Given material »
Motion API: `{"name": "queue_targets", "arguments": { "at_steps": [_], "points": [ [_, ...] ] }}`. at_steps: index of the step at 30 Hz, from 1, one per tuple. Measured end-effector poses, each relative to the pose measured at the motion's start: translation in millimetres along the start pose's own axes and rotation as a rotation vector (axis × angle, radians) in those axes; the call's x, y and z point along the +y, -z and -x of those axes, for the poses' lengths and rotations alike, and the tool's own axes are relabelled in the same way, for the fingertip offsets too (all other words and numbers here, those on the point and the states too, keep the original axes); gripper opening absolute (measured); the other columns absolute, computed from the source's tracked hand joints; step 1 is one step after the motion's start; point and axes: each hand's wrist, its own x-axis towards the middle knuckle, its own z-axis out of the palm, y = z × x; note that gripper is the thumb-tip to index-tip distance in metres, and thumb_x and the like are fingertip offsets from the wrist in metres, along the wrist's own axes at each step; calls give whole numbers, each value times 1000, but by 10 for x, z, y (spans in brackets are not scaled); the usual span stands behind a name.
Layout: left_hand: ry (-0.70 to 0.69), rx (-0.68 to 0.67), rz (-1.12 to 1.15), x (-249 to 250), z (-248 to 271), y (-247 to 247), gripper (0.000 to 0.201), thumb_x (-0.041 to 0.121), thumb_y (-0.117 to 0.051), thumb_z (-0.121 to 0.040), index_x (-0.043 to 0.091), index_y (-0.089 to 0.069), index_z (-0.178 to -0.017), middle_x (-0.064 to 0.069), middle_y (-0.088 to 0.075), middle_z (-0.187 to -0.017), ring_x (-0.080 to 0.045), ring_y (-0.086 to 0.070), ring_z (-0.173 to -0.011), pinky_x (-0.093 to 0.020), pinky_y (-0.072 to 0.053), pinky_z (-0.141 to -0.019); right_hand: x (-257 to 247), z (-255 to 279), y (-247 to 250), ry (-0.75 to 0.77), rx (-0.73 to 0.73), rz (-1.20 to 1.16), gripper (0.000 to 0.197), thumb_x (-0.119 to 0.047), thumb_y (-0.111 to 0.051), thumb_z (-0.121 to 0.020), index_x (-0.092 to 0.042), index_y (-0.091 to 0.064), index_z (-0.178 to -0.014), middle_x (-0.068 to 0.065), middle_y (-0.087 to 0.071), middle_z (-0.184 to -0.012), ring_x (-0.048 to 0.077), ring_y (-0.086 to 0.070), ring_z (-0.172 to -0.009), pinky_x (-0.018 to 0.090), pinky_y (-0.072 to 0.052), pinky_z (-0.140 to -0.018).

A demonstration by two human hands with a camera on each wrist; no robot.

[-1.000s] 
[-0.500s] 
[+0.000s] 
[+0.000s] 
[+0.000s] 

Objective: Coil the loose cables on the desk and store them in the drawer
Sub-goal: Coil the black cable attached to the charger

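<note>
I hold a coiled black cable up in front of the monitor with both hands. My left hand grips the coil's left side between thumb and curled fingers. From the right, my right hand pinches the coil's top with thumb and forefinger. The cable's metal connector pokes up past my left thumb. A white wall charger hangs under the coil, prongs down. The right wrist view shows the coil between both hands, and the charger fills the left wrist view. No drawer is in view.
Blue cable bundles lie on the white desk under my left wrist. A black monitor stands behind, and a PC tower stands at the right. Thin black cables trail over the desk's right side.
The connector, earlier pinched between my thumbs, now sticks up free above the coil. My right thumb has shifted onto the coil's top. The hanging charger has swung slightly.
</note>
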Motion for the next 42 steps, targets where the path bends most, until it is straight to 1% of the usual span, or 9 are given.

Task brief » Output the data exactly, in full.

Answer to the exercise »
Motion API: `{"name": "queue_targets", "arguments": { "at_steps": [_], "points": [ [_, ...] ] }}`. at_steps: index of the step at 30 Hz, from 1, one per tuple. Measured end-effector poses, each relative to the pose measured at the motion's start: translation in millimetres along the start pose's own axes and rotation as a rotation vector (axis × angle, radians) in those axes; the call's x, y and z point along the +y, -z and -x of those axes, for the poses' lengths and rotations alike, and the tool's own axes are relabelled in the same way, for the fingertip offsets too (all other words and numbers here, those on the point and the states too, keep the original axes); gripper opening absolute (measured); the other columns absolute, computed from the source's tracked hand joints; step 1 is one step after the motion's start; point and axes: each hand's wrist, its own x-axis towards the middle knuckle, its own z-axis out of the palm, y = z × x; note that gripper is the thumb-tip to index-tip distance in metres, and thumb_x and the like are fingertip offsets from the wrist in metres, along the wrist's own axes at each step; calls give whole numbers, each value times 1000, but by 10 for x, z, y (spans in brackets are not scaled); the usual span stands behind a name.
Layout: left_hand: ry (-0.70 to 0.69), rx (-0.68 to 0.67), rz (-1.12 to 1.15), x (-249 to 250), z (-248 to 271), y (-247 to 247), gripper (0.000 to 0.201), thumb_x (-0.041 to 0.121), thumb_y (-0.117 to 0.051), thumb_z (-0.121 to 0.040), index_x (-0.043 to 0.091), index_y (-0.089 to 0.069), index_z (-0.178 to -0.017), middle_x (-0.064 to 0.069), middle_y (-0.088 to 0.075), middle_z (-0.187 to -0.017), ring_x (-0.080 to 0.045), ring_y (-0.086 to 0.070), ring_z (-0.173 to -0.011), pinky_x (-0.093 to 0.020), pinky_y (-0.072 to 0.053), pinky_z (-0.141 to -0.019); right_hand: x (-257 to 247), z (-255 to 279), y (-247 to 250), ry (-0.75 to 0.77), rx (-0.73 to 0.73), rz (-1.20 to 1.16), gripper (0.000 to 0.197), thumb_x (-0.119 to 0.047), thumb_y (-0.111 to 0.051), thumb_z (-0.121 to 0.020), index_x (-0.092 to 0.042), index_y (-0.091 to 0.064), index_z (-0.178 to -0.014), middle_x (-0.068 to 0.065), middle_y (-0.087 to 0.071), middle_z (-0.184 to -0.012), ring_x (-0.048 to 0.077), ring_y (-0.086 to 0.070), ring_z (-0.172 to -0.009), pinky_x (-0.018 to 0.090), pinky_y (-0.072 to 0.052), pinky_z (-0.140 to -0.018).

A demonstration by two human hands with a camera on each wrist; no robot.

[-1.000s] 
[-0.500s] 
[+0.000s] 
[+0.000s] 
[+0.000s] 

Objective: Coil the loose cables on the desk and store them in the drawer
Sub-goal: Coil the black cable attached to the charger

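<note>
I hold a coiled black cable up in front of the monitor with both hands. My left hand grips the coil's left side between thumb and curled fingers. From the right, my right hand pinches the coil's top with thumb and forefinger. The cable's metal connector pokes up past my left thumb. A white wall charger hangs under the coil, prongs down. The right wrist view shows the coil between both hands, and the charger fills the left wrist view. No drawer is in view.
Blue cable bundles lie on the white desk under my left wrist. A black monitor stands behind, and a PC tower stands at the right. Thin black cables trail over the desk's right side.
The connector, earlier pinched between my thumbs, now sticks up free above the coil. My right thumb has shifted onto the coil's top. The hanging charger has swung slightly.
</note>
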Motion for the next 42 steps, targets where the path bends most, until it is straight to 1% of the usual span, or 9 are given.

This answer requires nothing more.